Al 165th Avenue, inoltre, c’è una chicca che Johan Harstad ha messo lì per alimentare ulteriormente la mia ossessione per le locations. Quando Max tenta di mettersi in salvo e si avventura con l’acqua fino al petto verso i resti della recinzione lungo la 83rd, ritrovandosi «sul fondo della ca**o di piscina del vicino» mi sono domandata se andando lì a curiosare l’avrei trovata. Mentre scrivo questo articolo, ho Google Maps aperto in modalità satellite e sto osservando proprio quella famosa piscina – c’è davvero – e nel frattempo mi accorgo pure che il mio omino giallo non c’è più e al suo posto c’è Dua Lipa, ma io sono talmente fomentata che la scambio per Mischa.
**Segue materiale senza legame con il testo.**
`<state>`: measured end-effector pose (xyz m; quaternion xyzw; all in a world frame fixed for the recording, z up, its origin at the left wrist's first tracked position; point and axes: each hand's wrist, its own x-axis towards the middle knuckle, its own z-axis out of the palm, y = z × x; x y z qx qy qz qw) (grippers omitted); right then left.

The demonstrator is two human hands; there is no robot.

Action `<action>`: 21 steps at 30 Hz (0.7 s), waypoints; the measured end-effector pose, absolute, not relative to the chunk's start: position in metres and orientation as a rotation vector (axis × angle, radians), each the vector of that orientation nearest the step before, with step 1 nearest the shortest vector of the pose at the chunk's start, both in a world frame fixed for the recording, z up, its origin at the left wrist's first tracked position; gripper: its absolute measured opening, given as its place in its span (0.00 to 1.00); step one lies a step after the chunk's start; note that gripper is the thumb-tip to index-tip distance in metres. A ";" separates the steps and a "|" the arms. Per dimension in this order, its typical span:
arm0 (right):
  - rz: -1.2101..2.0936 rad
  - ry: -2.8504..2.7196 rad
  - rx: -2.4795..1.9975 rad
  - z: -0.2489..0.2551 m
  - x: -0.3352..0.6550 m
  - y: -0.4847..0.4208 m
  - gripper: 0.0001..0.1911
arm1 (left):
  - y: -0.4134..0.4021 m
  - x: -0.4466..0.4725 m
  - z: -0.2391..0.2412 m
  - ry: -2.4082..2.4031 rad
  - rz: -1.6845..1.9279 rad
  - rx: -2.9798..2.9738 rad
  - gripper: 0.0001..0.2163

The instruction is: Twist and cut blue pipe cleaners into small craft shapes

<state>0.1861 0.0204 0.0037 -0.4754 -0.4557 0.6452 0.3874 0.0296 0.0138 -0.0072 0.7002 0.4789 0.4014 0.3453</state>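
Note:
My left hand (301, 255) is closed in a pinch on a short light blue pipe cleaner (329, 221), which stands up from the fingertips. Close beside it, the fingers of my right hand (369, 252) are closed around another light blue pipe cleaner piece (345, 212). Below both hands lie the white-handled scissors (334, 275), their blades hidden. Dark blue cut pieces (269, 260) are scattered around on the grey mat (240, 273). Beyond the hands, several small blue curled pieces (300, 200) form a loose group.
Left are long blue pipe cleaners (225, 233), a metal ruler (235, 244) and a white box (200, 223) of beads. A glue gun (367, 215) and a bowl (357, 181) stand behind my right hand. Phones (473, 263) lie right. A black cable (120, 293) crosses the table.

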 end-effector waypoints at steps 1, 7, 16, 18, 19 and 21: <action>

Potremmo continuare andando a vedere la Firebase Bastogne in Vietnam o andare a Fremantle, in Australia alla ricerca di Agatha, ma, vorrei chiudere in bellezza perciò spostiamoci in California. Nel Golden State possiamo vedere il punto esatto dove Owen incontra Martha, possiamo passeggiare per Burbank fino a casa di Mordecai ma soprattutto possiamo accompagnare Max a Laurel Canyon. Ed è lì – grazie Harstad! – che l’ossessione per le locations dà il meglio di sé:
“poi la vidi, nascosta tra le chiome degli alberi c’era una vecchia, strana casa di legno a due o tre piani, verniciata in grigio-azzurro, la facciata rivestita di pannelli di legno e decorata da travi che formavano motivi a croci e a rombi, una scala esterna che non capivo dove cominciasse e finisse. Sembrava una baita elegante. O una specie di convento asiatico costruito e poi abbandonato da una comunità di monaci nomadi, cent’anni fa.”

È bastato posizionare Dua Lipa all’8421 di Lookout Mountain Avenue per ritrovarmi lì ad accompagnare Max e la sua valigia su quelle scale.
Panta rei, tutto scorre. Tra una pagina e l’altra, purtroppo, è terminata l’estate. Ormai non ci resta che salutare i nuovi amici e tornare alla realtà.